Compared and contrasted are Figure 2, an advanced, buffering
backup server with tape devices, and Figure 3, the evolution
of near-line storage with both virtual tape volumes and physical
tape devices. Depending on the intelligence and buffering capability
of the backup server, it may be able to reduce the amount of
data actually transferred, increase the number of backup connections
over the number of actual, physical tape devices, and can commit
actual data to tape locally and a full 168 hours/week without
affecting the network or its systems. But the near-line storage
can offer several, additional backup and, more importantly,
restore capabilities.
An administrator must consider the actual limit of how much
data can be committed to physical tape in a full 168-hour week.
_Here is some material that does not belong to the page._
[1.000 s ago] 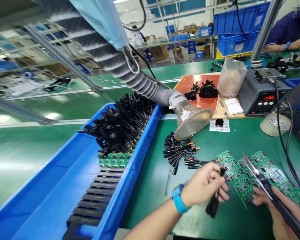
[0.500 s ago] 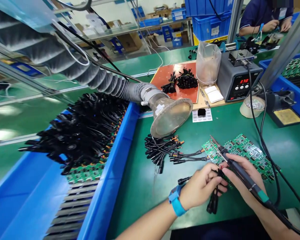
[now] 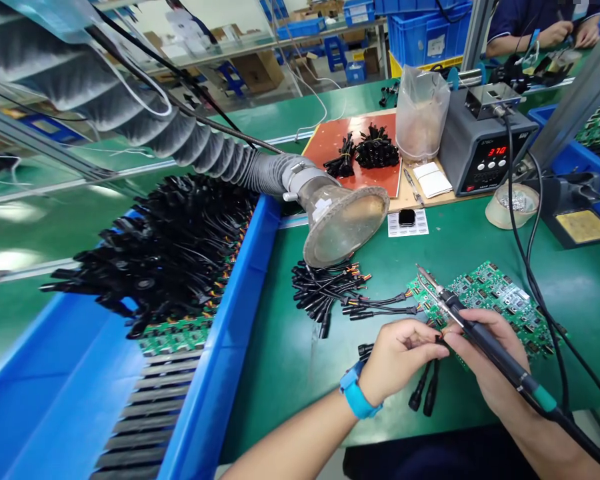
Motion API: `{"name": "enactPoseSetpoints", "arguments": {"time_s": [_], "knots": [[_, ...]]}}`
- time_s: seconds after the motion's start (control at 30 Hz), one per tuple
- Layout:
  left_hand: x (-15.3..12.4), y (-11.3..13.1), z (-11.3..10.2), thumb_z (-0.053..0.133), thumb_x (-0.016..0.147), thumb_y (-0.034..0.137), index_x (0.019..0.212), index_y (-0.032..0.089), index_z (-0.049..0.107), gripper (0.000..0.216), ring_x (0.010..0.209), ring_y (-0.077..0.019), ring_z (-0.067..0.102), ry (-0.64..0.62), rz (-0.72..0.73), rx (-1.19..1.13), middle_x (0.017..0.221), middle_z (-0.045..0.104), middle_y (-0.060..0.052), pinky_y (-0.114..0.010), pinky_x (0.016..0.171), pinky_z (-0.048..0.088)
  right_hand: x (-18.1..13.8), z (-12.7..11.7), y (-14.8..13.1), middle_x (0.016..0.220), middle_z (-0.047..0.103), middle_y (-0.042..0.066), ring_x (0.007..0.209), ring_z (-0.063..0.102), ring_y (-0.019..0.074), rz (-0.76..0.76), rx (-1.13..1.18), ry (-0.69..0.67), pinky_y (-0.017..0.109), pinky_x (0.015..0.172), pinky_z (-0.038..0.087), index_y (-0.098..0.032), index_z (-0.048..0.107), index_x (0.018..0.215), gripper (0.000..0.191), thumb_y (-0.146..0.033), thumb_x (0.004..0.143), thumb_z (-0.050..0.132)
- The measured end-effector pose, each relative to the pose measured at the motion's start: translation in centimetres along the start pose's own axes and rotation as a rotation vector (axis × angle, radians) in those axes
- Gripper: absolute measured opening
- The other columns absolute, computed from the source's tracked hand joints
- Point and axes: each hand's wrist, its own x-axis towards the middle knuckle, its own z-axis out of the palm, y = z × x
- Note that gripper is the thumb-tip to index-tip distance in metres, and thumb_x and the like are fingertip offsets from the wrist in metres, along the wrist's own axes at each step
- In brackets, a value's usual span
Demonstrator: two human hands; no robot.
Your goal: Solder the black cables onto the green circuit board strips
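My left hand [image 3: 397,353], with a blue band at the wrist, pinches the wire end of a black cable [image 3: 431,390]. Its round connector hangs below my fingers, beside another one. A soldering iron [image 3: 487,343] lies across my right hand [image 3: 503,367], its tip pointing up and left over the green circuit boards [image 3: 505,300]. The thumb and a fingertip of that hand meet my left fingertips at the cable end; whether they grip it too is hidden. Several black cables [image 3: 385,308] run leftward from the boards' near-left corner, next to a pile of loose cables [image 3: 320,290].
A fume extractor hood [image 3: 347,227] hangs over the cable pile. On the left, a blue bin [image 3: 240,313] holds boards with black cables. The soldering station [image 3: 490,147], a solder-filled roll [image 3: 511,205] and an iron stand [image 3: 580,213] stand at back right. A co-worker's hands [image 3: 570,33] show beyond.
My left fingers have straightened into a pinch at the cable end, and the hanging connectors have swung slightly. The iron stays in my right hand. The whole view has shifted a little.
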Motion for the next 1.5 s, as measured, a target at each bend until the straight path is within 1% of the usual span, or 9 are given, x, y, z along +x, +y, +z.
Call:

In a traditional backup server, even if it has advanced buffering
and other capabilities, it is still solely focused on committing
any and all backups to tape. The near-line device offers up
to six additional and compounding advantages over even the most
advanced backup servers, depending on implementation:
- Certainty -- No backup is ever missed; some backups just
never get committed to tape.
- Discretionary -- Tape committal is defined by necessity
of data in off-line form, instead of being rushed by time-limited
necessity to commit all backup to tape.
- Priority -- Tape committal can also be prioritized by off-line
data needs, off-line period frequency, or other off-line data
requirements.
- Hindsight -- There is always the option to off-line any
previous backup as long as the near-line solution still stores
it.
- Recovery -- Any near-line store is still available for
near-line recovery.
- Verification -- Can be used to verify off-line tapes at
any time, without any restore.
The small combination of taking the best features of near-line
storage using disk and pairing them with the continued necessity
of off-line recovery with tape results in huge gains over not
only forced, real-time tape backup, but even advanced, buffering
tape backup servers.
FalconStor IPStor
The Virtual Tape Library (VTL) was invented the second a Unix
programmer hacked /dev/rmt to write to a remote disk buffer,
or even earlier when an administrator piped a tarball through
a remote shell that managed multiple files for multiple volumes.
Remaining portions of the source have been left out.